Among the motivators for the new policy were findings that smokers spend 8% of their time at work smoking.
How times have changed! When I began at Air Products in 1972, I was issued a black plastic ashtray along with my stapler, tape dispenser, and other desk accessories. Conference Rooms featured large glass ashtrays. Rest rooms even included chrome ashtrays alongside the urinals much to the relief of the uncoordinated who couldn't safely smoke and pee simultaneously. Smoking was part of working life.
It had its downside, of course. There were several instances of wastebasket fires from hastily-dumped, still-smoldering ashtrays in the 5:00 race out the door. When an errant spark met the polyester clothing so popular in the late 70s, the results were not pretty.
On the other hand, with just the right concentration of smoke, Conference Room lighting became less harsh and almost soothing allowing a tobacco-fueled reverie that some translated into sleep and others into creativity.

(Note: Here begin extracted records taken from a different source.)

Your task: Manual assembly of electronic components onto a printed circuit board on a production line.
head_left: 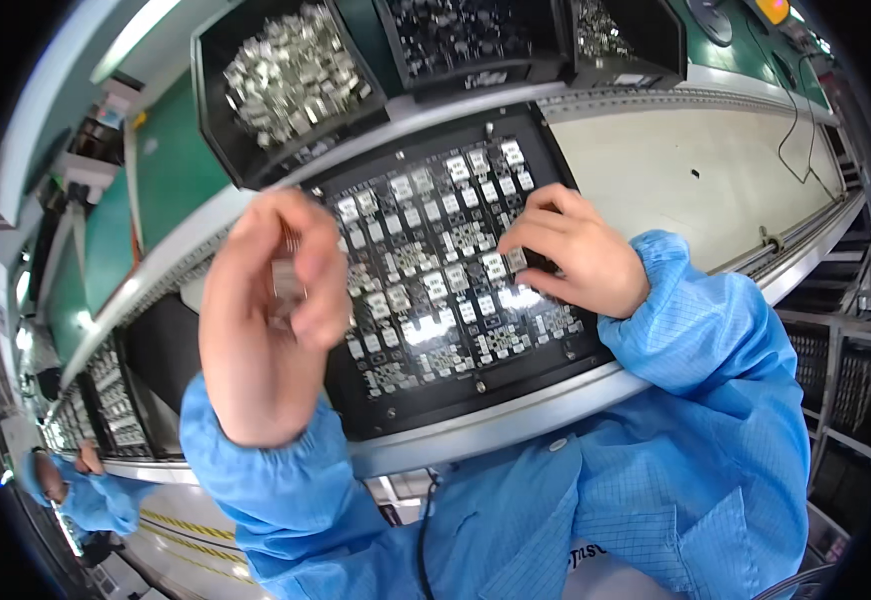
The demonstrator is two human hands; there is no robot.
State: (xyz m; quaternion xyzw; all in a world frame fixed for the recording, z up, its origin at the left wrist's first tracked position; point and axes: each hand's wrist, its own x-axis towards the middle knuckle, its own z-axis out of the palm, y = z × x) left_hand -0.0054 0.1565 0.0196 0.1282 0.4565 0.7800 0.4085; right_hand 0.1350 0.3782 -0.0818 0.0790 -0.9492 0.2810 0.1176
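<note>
A black fixture tray [426, 408] lies on the line below me, carrying a circuit board panel with rows of small silvery-white square parts. My right hand [586, 255] reaches over the panel's right side. Its thumb and fingertips close around a small silvery square part [517, 259] at the board's surface. Raised over the tray's left side, my left hand [281, 310] has its fingers curled inward. Motion blurs that hand, and a faint shiny patch shows in its palm, too smeared to name.
Black bins stand beyond the tray: one heaped with silvery metal pieces [296, 75], a middle one with darker small parts [461, 35], and a right one with tiny silvery bits [601, 30]. A metal rail [516, 415] runs along the near edge. Another person [86, 490] works at far left.
</note>
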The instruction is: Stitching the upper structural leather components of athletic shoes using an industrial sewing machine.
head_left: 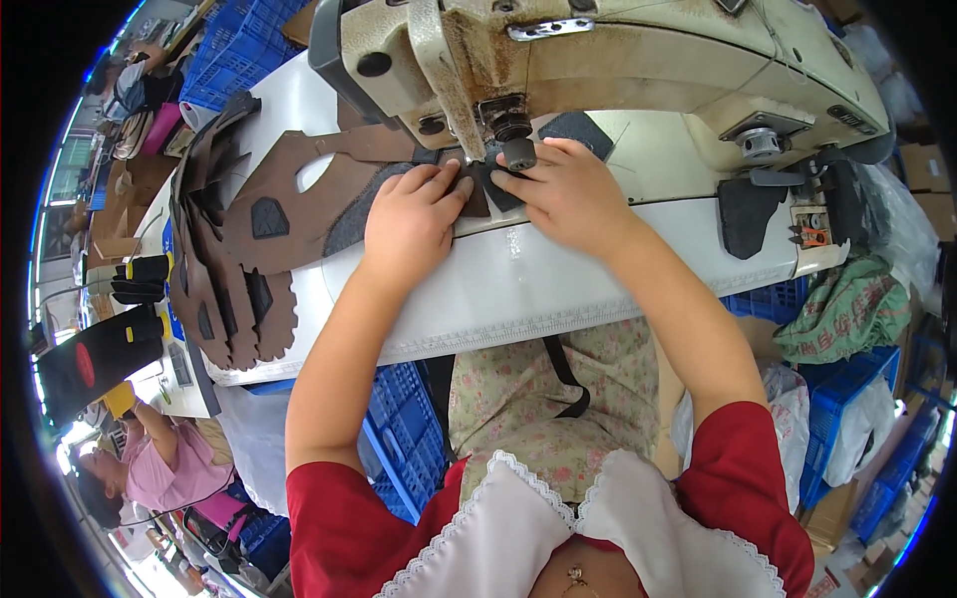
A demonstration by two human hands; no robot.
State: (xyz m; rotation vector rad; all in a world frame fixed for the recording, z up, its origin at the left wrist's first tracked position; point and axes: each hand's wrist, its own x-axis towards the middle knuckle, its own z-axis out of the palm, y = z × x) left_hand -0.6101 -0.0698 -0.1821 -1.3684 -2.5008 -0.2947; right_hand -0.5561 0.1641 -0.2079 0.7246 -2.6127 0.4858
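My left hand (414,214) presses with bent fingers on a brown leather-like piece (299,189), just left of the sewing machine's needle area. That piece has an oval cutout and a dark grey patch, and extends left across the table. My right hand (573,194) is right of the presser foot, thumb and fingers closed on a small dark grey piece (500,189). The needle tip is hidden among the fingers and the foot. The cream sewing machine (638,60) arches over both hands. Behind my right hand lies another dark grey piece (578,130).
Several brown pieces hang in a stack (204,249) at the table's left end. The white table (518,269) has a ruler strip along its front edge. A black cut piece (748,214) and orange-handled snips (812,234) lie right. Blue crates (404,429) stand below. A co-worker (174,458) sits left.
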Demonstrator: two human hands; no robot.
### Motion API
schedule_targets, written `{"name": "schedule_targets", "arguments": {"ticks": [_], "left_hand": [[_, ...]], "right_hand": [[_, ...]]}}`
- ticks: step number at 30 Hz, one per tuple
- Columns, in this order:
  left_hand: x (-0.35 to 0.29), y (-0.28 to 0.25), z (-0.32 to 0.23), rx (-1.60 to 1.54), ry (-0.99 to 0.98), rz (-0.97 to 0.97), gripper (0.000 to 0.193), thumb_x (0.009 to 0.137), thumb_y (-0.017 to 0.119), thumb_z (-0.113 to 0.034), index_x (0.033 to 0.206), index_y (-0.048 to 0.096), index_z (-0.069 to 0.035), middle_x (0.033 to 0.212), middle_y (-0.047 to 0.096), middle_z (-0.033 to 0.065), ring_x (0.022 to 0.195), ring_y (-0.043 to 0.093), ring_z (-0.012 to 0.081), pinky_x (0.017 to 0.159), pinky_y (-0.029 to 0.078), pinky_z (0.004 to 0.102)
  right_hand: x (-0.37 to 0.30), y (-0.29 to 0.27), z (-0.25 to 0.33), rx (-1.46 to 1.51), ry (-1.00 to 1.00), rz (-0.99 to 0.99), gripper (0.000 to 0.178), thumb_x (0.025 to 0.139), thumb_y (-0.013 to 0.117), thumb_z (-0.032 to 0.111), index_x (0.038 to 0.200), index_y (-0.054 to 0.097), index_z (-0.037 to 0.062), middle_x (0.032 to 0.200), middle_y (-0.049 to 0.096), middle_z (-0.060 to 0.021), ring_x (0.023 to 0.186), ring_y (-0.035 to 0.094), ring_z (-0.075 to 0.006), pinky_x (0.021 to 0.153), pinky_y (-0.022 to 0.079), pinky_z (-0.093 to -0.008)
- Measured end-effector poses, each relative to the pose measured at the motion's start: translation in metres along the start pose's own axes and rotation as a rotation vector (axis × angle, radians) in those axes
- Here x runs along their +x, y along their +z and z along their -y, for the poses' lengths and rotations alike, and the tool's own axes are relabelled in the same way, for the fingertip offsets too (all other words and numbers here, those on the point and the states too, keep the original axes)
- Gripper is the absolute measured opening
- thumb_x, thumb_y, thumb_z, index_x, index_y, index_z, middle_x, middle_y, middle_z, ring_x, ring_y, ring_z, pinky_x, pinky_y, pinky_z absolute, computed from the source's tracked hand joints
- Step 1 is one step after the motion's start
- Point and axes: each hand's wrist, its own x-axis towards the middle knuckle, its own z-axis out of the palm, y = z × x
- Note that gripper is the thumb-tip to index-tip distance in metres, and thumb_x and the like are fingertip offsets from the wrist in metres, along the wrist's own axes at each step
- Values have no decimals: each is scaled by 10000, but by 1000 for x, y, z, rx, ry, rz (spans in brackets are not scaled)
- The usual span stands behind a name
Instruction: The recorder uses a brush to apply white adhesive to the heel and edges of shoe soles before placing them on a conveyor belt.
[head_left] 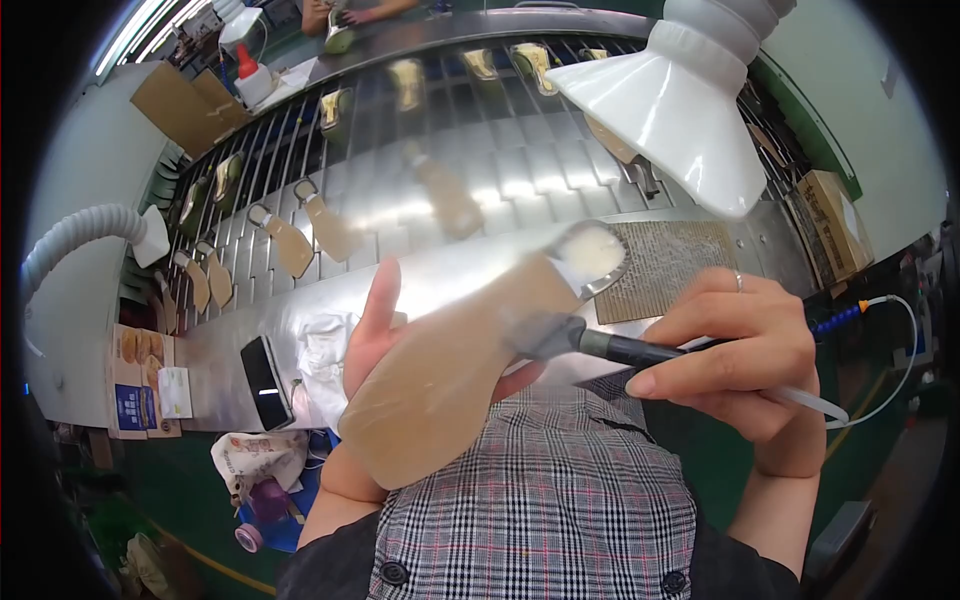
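Note:
My left hand [375,320] supports a tan shoe sole [430,385] from beneath, its thumb standing up along the far side. The sole is tilted, with its broad end toward me and a cup-shaped heel with a whitish inside pointing away to the right. My right hand [745,360] grips a brush [632,350] with a black handle and a thin clear tube trailing from its rear. The brush's grey bristles, blurred by motion, lie against the narrow middle of the sole. Most of my left fingers are hidden under it.
Beyond the metal bench runs a slatted conveyor [370,185] carrying more soles [293,250] and shoe uppers. White extraction hoods [690,110] hang at right and left. A textured mat [665,265], white cloth [325,345], phone [267,382] and cardboard box [835,225] are nearby. Another person's hands work at the far side.

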Motion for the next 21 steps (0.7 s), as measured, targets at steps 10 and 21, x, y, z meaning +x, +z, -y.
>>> {"name": "schedule_targets", "arguments": {"ticks": [10, 21], "left_hand": [[-7, -4, -7, 313, 12, -81, 974, 955, 234, -709, 1506, 165, 91, 1540, 292, 258, 1451, 247, 394, 1156, 155, 634], [-3, -38, -34, -159, -323, 343, 761, 1016, 352, -442, 1515, 120, 83, 1391, 337, 306, 1285, 395, 401, 685, 459, 434]], "right_hand": [[-14, -3, -8, 114, 30, -108, 194, 685, 729, 276, 766, 779, 107, 735, 698, -85, 614, 605, -207, 576, 449, -300], [-16, -11, -31, 277, 50, -62, 159, 755, 694, 87, 887, 757, 22, 751, 702, -101, 661, 633, -218, 600, 457, -302]]}}
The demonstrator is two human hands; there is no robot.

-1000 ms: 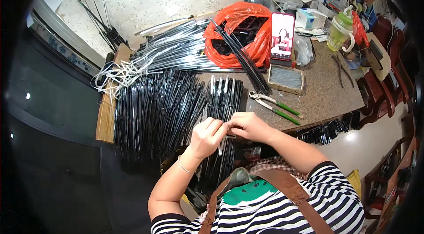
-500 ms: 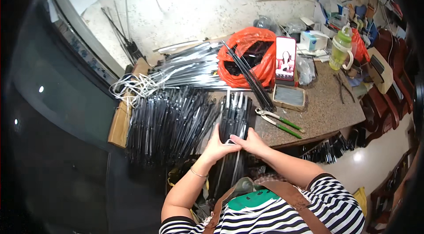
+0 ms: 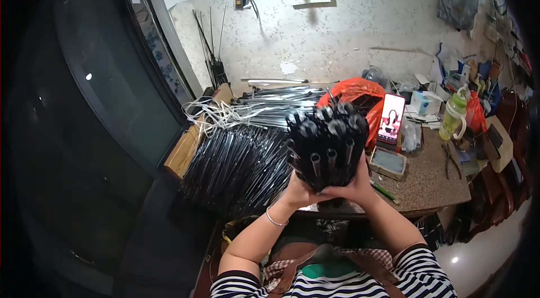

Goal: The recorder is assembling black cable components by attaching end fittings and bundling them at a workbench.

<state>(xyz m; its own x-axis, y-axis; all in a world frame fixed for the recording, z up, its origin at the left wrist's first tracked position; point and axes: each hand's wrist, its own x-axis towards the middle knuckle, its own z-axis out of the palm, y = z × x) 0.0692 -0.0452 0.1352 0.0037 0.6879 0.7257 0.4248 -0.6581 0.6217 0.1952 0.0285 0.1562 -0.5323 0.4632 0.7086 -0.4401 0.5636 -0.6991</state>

This is where St Luke's may be missing the boat. In the later years, I was one of those employees puffing away in the designated outdoor smoking area. If smoking time was, in fact, 8% of my working day (and it probably was more than that), informal interaction with fellow nicotine addicts led to more guidance and good advice than all my Group Meetings and Quarterly Evaluations combined. There is something about shivering in the February wind with your feet in slush that brings a willingness to share one's work expertise with fellow smokers. What St Luke's gains in time at work, it may lose in job knowledge.